TextImage Mosaics in French Culture by Grove Laurance;

TextImage Mosaics in French Culture by Grove Laurance;

Author:Grove, Laurance;
Language: eng
Format: epub
Publisher: Taylor & Francis Group


PART IV

THEMATICS

Thematics

The themes presented in any artistic form of expression might be arranged into two categories: those which are specific to time and/or place and those one might class as ‘eternal.’ Typically, examples of the former include references to political events, current fashions or changes in society; ‘eternal’ subjects embrace the afterlife, love or the pursuit of abstract notions such as happiness and justice. In this respect neither the emblem nor the bande dessinée differs from other forms of expression.
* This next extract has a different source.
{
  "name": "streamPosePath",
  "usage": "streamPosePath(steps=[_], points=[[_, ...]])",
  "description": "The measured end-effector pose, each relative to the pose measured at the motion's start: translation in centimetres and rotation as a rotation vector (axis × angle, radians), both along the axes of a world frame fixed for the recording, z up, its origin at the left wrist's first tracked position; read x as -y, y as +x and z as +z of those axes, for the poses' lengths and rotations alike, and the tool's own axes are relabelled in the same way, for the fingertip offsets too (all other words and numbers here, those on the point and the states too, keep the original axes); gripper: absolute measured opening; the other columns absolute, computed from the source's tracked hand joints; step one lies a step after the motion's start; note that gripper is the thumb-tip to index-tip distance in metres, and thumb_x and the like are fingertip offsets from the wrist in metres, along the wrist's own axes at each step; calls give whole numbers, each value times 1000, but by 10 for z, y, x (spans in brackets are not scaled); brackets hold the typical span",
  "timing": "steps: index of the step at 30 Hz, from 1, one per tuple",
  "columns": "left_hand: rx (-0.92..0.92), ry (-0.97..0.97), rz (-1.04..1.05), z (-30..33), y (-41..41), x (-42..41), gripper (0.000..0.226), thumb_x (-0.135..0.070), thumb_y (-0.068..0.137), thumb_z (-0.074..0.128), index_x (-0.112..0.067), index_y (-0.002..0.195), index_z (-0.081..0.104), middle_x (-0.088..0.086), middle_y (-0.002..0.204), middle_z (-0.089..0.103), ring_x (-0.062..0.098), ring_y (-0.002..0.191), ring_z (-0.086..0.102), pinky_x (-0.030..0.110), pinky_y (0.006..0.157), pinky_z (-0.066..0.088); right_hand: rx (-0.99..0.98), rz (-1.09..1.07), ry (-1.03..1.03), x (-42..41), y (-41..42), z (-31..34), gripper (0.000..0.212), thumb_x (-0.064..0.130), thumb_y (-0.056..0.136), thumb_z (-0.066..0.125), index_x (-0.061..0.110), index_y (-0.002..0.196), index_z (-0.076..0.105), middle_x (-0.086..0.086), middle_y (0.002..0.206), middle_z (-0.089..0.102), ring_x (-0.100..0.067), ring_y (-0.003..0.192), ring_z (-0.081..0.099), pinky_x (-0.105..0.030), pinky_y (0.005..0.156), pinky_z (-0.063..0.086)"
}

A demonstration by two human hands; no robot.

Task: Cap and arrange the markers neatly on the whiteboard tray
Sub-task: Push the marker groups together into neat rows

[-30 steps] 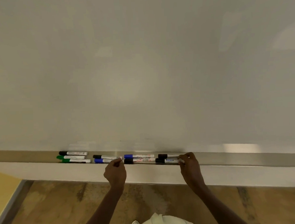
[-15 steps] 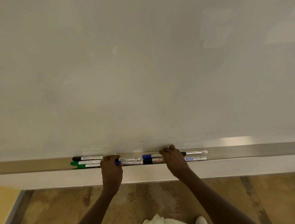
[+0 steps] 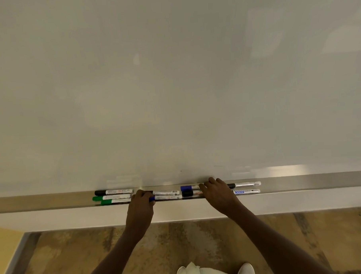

Nor do they differ from other forms in that our two categories can easily become blurred. Virgil tells of the pains of forbidden love in his account of Aeneas and Dido’s tragic encounter whereby the former’s departure leads to the latter’s suicide. A grandiose version of a situation to be retold, with various variations, from Romeo and Juliet to West Side Story. Nonetheless, beyond the eternal façade Virgil’s poetry has a very time-specific agenda: Aeneas left to fulfil his destiny, the founding of the Roman race leading to its zenith under Augustus, Virgil’s patron. Can this be compared to an episode of Friends whose theme might be the borders between love and friendship as presented in the Manhattan lifestyle of the principal characters, but which, by its exploration of such issues, upholds the American way of life and all that it implies?

We should be aware, therefore, that any theme can be manipulated. Gulliver’s Travels is not really about the exoticism of far-off lands, Alice in Wonderland presents far more than the dreamy fantasies of a young girl, The Great Dictator is not about a hypothetical figure of slapstick ridicule. Is there always an ‘agenda’? Is the superficial theme never really the true theme? Is it going too far to suggest that Georges Feydeau’s farces are a pre-Marxist indictment of the corruption of Bourgeois society or Disney’s Sleeping Beauty is a thin veil for anti-feminist Fascism?

As is often the case, a middle path is doubtless most sensible. We should nonetheless be aware that themes presented can often be no more than the casing for extended metaphor and that regardless of authorial intention any work mirrors the values of its time and place. The aim of this chapter is to examine the themes of the emblem and the bande dessinée with this in mind.

Initially this chapter will attempt to provide a glimpse of the plethora of themes broached by the two forms. In the case of the disparate collections of the early sixteenth century, what type of preoccupations shine through? Here, the answer need take account not only of the subject of the image, but also the motto, and any extra elements that the ensuing texts provide. And, as stated, the theme can operate on many levels: an emblem about the mythical figure of Narcisssus embraces the topic of egocentricity and a statue on a high place is really about ambition. The closeness of the emblem to the metaphorical commonplace means no theme is ever self-contained.